Le jeune couple sortait totalement abattu de l’audience du tribunal administratif. Ils interjetaient appel de ce jugement, mais la cour ne rendrait sa décision que plusieurs mois après. Et de toute façon, ils avaient complètement perdu confiance dans la justice française. Redoutant une nouvelle arrestation, le sans-papier ne quittait plus le domicile. Ils renonçaient même à leur projet de se marier en France, craignant un signalement de la mairie, une saisine du procureur ou une enquête de police. Pendant les semaines à venir, les jeunes gens vivaient « tout le temps enfermés comme des oiseaux en cage ».

Malgré tout arrivait une bonne nouvelle : les tests médicaux ne révélaient pas de risque particulier en cas de nouvelle grossesse.

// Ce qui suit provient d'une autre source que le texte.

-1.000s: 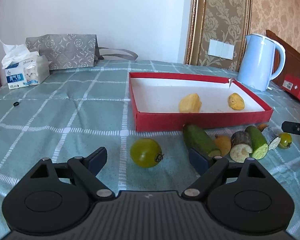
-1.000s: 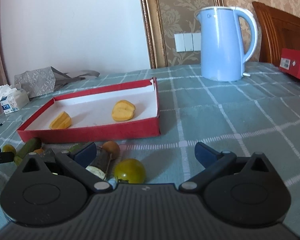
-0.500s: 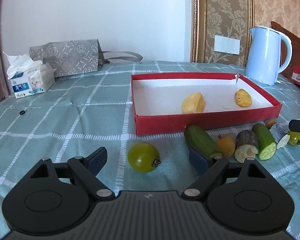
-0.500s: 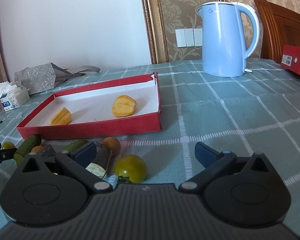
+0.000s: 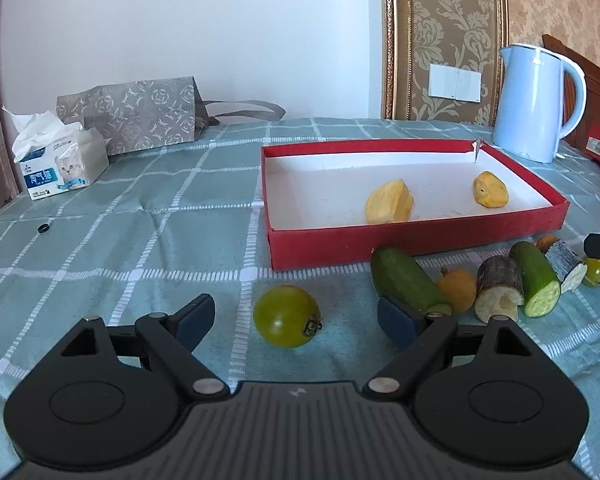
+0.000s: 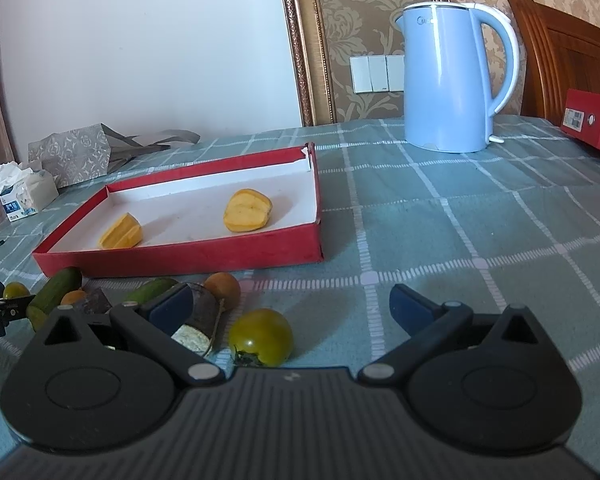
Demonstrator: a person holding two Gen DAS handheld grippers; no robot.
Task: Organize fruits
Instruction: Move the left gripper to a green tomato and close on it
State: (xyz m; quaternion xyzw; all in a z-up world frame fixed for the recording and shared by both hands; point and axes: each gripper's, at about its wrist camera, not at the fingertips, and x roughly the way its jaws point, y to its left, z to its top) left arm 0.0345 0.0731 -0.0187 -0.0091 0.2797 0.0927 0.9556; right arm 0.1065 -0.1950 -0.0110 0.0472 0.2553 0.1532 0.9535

En mars 2009, la maman retombait enceinte. Deux mois plus tard, ils prenaient ensemble la direction de l’Algérie, et déposaient un dossier de mariage en mairie. S’agissant d’un « mariage mixte », la cérémonie ne pouvait se dérouler avant plusieurs mois. La future mariée revenait seule en France pour s’occuper de son premier fils ; son fiancé restait bloqué en Algérie. Elle y retournait quelques mois plus tard, et la noce avait lieu en octobre 2009. Madame était alors enceinte de sept mois, et tout se passait bien.

Pour que tout soit parfait, la a annulé le 10 décembre 2009 l’arrêté du préfet et ordonné à l’administration de lui délivrer une autorisation de séjour.

Il est enfin régularisé.

 

… Ce n’est pas si simple. Pour recevoir cette autorisation de séjour, il doit se rendre en préfecture. Et pour y arriver, il doit traverser la frontière. Et pour entrer en France, il faut être muni d’un visa. Et pour délivrer un visa, le consulat exige la preuve de la retranscription en France du mariage célébré en Algérie. Ce qui va prendre un certain temps, puisqu’à l’heure où est rédigé ce blog, le dossier vient seulement d’être enregistré au service de l’état-civil de Nantes.

La maman a donné naissance début décembre à un bébé en parfaite santé. Sauf improbable miracle, le père, bloqué en Algérie, passera les fêtes de Noël à deux mille kilomètres de sa famille. Nul ne sait quand il pourra revenir. Pour l’Etat français, dans les comptes de l’année, cela fera un Etranger de moins et un Français de plus. Grande victoire.

Mais le principal pour le papa et la maman : c’est un garçon.